The description of Trump's policies in Bolton's book will lend credence to Democrats' claims that the president's actions essentially gave China a green light to carry out some of its most egregious abuses, including its crackdown on Uighurs and its decision to impose a new national security law on Hong Kong.

The White House announced Wednesday that Trump had signed a bill rebuking the Beijing government over its treatment of the Uighurs minutes after the book excerpts were published.

Defending Taiwan, according to Bolton, also isn't a priority for the president. He describes Trump as being deferential and at times downright obsequious to Xi, at one point calling him the greatest Chinese leader in 300 years and then amending it to "the greatest leader in Chinese history."

The revelations came out at almost the exact time that Secretary of State Michael Pompeo was meeting China's top foreign policy official, Yang Jiechi, for secretive talks at the Hickam Air Force Base in Hawaii. Both sides have so far refused to discuss the agenda for the talks.

Bolton argues that House Democrats could have expanded their impeachment inquiry beyond Ukraine to focus on what the former security aide called a "pattern of fundamentally unacceptable behavior that eroded the very legitimacy of the presidency."

But Bolton has also faced a backlash from critics for his refusal to testify in the House's impeachment inquiry. He said he wanted to wait to see if a judge would rule if he could testify despite White House objections.
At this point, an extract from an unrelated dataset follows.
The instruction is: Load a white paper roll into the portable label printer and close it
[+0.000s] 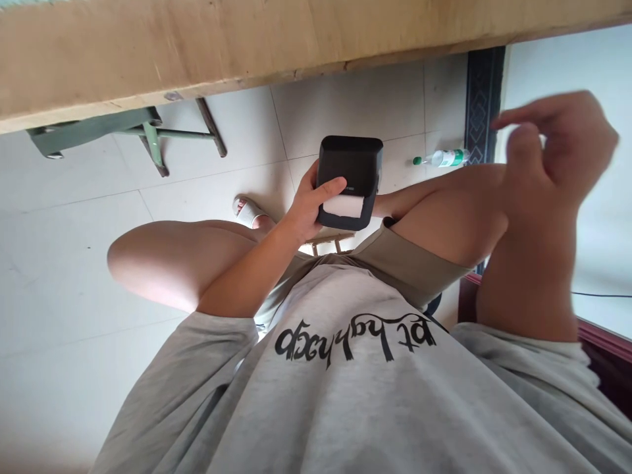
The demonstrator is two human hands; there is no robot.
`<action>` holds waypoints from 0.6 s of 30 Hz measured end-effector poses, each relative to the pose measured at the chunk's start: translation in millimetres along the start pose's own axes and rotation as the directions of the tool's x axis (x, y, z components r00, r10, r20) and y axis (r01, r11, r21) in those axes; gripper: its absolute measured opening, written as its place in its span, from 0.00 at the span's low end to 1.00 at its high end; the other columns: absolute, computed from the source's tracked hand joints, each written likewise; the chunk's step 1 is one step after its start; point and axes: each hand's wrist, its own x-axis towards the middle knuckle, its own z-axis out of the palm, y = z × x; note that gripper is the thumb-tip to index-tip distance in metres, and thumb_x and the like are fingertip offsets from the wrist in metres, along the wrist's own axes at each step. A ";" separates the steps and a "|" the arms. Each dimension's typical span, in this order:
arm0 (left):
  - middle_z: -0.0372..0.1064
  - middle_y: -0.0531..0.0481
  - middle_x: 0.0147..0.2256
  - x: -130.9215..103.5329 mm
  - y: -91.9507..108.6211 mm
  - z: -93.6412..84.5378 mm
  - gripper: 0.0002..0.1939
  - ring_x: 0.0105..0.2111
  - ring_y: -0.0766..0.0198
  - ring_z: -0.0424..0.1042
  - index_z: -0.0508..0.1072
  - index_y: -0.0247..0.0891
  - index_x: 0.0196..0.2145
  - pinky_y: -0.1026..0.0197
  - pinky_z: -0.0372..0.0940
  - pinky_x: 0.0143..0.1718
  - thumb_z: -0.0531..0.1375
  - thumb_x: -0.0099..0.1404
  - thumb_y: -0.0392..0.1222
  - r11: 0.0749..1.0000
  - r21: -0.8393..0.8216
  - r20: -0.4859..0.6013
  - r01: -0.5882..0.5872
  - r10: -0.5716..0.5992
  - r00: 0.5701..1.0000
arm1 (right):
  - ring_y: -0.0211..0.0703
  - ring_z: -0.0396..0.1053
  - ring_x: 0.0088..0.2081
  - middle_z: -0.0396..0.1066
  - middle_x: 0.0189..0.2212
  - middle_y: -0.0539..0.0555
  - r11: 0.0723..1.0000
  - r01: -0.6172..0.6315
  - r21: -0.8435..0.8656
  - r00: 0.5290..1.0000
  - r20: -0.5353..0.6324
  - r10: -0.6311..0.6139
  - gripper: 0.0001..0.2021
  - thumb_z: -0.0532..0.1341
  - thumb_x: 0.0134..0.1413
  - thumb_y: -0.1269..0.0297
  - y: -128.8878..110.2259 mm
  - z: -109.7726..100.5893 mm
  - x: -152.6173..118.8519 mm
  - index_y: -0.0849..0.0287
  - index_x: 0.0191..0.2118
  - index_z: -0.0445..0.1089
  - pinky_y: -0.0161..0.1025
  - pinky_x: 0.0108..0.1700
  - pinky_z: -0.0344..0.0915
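Note:
My left hand (313, 204) is wrapped round a small black box-shaped device (349, 161), held over my lap between my knees. Its thumb lies across the front face. A whitish, paper-like strip (343, 206) shows in the lower part of the device, which looks much like a small receipt printer. Lettering on the front is too small to read. Raised at the right, apart from the device, is my right hand (557, 148), blurred. Its index finger and thumb are apart and the other fingers are curled; nothing visible lies between them.
A wooden table edge (296, 43) crosses the top of the view, above my knees. Under it, a green folding stool (153, 135) stands at the left on the tiled floor (74, 263). A plastic bottle with a green cap (447, 158) lies near the wall at the right.

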 end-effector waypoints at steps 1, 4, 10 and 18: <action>0.72 0.51 0.34 -0.7 -0.2 1.0 0.25 0.32 0.64 0.74 0.72 0.38 0.40 0.64 0.69 0.32 0.74 0.47 0.50 1.000 0.001 -0.004 -0.007 0.007 1.000 | 0.38 0.67 0.51 0.69 0.45 0.54 0.999 -0.012 -0.045 0.996 -0.093 0.008 0.17 0.53 0.57 0.53 11.7 -5.8 -13.6 0.56 0.44 0.73 0.42 0.61 0.62; 0.71 0.52 0.33 -2.3 -1.6 5.8 0.23 0.30 0.66 0.73 0.72 0.38 0.39 0.65 0.67 0.30 0.73 0.48 0.48 1.000 -0.004 -0.004 -0.027 0.027 1.000 | 0.45 0.60 0.64 0.61 0.58 0.57 0.981 -0.127 -0.146 0.963 -0.255 0.087 0.24 0.51 0.57 0.50 52.5 -10.9 -54.3 0.56 0.54 0.67 0.48 0.70 0.57; 0.72 0.53 0.32 -5.4 -5.5 15.5 0.18 0.31 0.67 0.74 0.72 0.38 0.38 0.66 0.69 0.31 0.70 0.52 0.45 0.995 -0.004 0.020 -0.100 0.100 0.995 | 0.47 0.39 0.75 0.34 0.70 0.56 0.930 -0.224 -0.293 0.972 -0.135 0.192 0.39 0.53 0.55 0.45 79.1 0.4 -115.6 0.50 0.70 0.44 0.50 0.77 0.47; 0.71 0.52 0.34 -6.8 -13.7 12.3 0.23 0.41 0.56 0.78 0.72 0.38 0.41 0.62 0.72 0.36 0.71 0.52 0.51 0.989 0.032 0.063 -0.142 0.139 0.988 | 0.60 0.19 0.74 0.42 0.69 0.50 0.864 -0.071 -0.499 0.988 0.085 0.131 0.22 0.57 0.55 0.53 61.3 32.0 -204.9 0.49 0.55 0.69 0.69 0.74 0.33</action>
He offered to testify during the Senate's trial of Trump's impeachment. Republicans who control the chamber voted not to hear from him before acquitting the president.
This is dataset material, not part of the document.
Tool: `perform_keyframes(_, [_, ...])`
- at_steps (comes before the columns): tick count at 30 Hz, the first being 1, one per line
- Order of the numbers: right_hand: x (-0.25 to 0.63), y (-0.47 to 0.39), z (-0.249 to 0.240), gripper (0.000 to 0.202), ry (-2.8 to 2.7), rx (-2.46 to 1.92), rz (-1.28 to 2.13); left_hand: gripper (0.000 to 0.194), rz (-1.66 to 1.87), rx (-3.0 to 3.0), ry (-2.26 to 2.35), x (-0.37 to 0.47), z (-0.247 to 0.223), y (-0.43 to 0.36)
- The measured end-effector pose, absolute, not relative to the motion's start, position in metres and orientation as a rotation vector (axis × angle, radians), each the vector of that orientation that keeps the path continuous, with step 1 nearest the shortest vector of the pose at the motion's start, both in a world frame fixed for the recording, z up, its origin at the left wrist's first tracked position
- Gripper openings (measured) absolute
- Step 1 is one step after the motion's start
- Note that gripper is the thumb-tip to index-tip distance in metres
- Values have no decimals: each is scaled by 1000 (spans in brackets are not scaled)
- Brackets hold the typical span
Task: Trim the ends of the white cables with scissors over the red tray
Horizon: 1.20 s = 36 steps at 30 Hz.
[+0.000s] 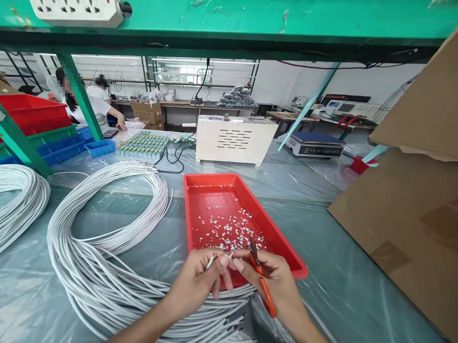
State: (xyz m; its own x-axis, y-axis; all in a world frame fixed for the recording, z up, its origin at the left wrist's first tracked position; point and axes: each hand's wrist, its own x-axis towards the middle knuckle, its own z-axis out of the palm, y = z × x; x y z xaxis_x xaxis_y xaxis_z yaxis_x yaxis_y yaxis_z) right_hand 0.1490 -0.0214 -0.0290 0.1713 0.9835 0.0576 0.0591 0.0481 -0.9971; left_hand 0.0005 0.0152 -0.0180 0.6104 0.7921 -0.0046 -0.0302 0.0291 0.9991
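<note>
Over the near end of the red tray (211, 199), my left hand (197, 280) pinches the end of a white cable (209, 262). My right hand (280, 280) is closed around orange-handled scissors (268, 297), whose dark blades point up and away from me. Its thumb and forefinger meet my left fingertips at a small white piece, too small to make out. White scraps (231, 226) lie scattered in the tray. Below my hands run the loose ends of a large bundle of white cables (66, 232), coiled to the left, several with dark tips.
A second cable coil (23, 213) lies far left. Behind the tray stands a cream metal box (233, 141), with a scale (314, 144) to its right. Cardboard (411, 225) walls the right side. A green beam (246, 21) crosses above. Two people sit beyond the bench.
</note>
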Motion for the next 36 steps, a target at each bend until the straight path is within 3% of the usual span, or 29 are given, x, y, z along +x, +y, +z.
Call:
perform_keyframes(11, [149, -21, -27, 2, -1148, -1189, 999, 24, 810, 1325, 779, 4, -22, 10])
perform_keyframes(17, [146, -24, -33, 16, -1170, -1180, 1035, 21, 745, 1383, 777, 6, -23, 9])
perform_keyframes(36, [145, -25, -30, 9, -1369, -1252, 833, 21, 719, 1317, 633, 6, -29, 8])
The New York Times reported that Bolton also wrote that Trump said he was willing to stop U.S. criminal probes "to, in effect, give personal favors to dictators he liked," citing cases involving China's ZTE Corp. and Turkey's Halkbank. Bolton writes the president sought to seek favor with Xi and Turkish President Recep Tayyip Erdogan through the offers.

"The pattern looked like obstruction of justice as a way of life, which we couldn't accept," Bolton writes, according to the Times, adding that he expressed his concern directly to Attorney General William Barr and White House counsel Pat Cipollone.
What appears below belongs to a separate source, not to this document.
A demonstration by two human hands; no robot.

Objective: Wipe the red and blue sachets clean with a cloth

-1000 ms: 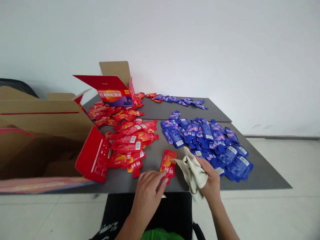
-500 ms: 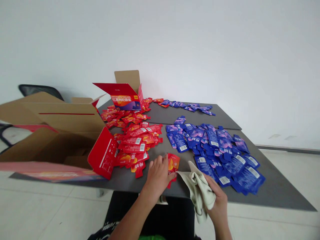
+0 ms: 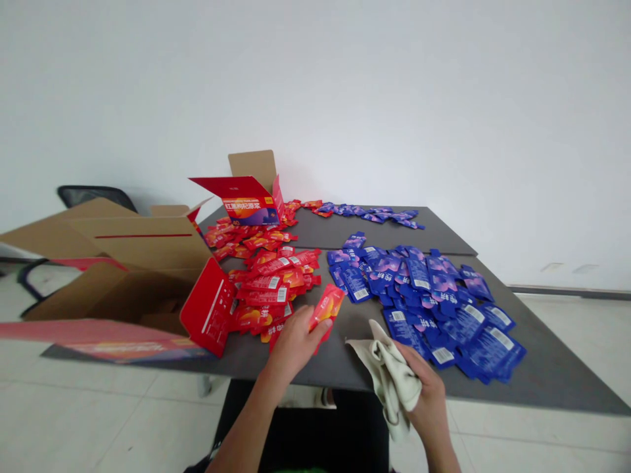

Bloomberg News reported last October that Erdogan made multiple appeals to Trump to avoid charges against Halkbank, one of Turkey's biggest lenders. Trump assigned Barr and Treasury Secretary Steven Mnuchin to look into the issue after an April phone conversation with Erdogan.

No action was taken for months after the call, but U.S. prosecutors released an undated indictment in October accusing the bank of fraud, money laundering, and violating U.S. sanctions against Iran.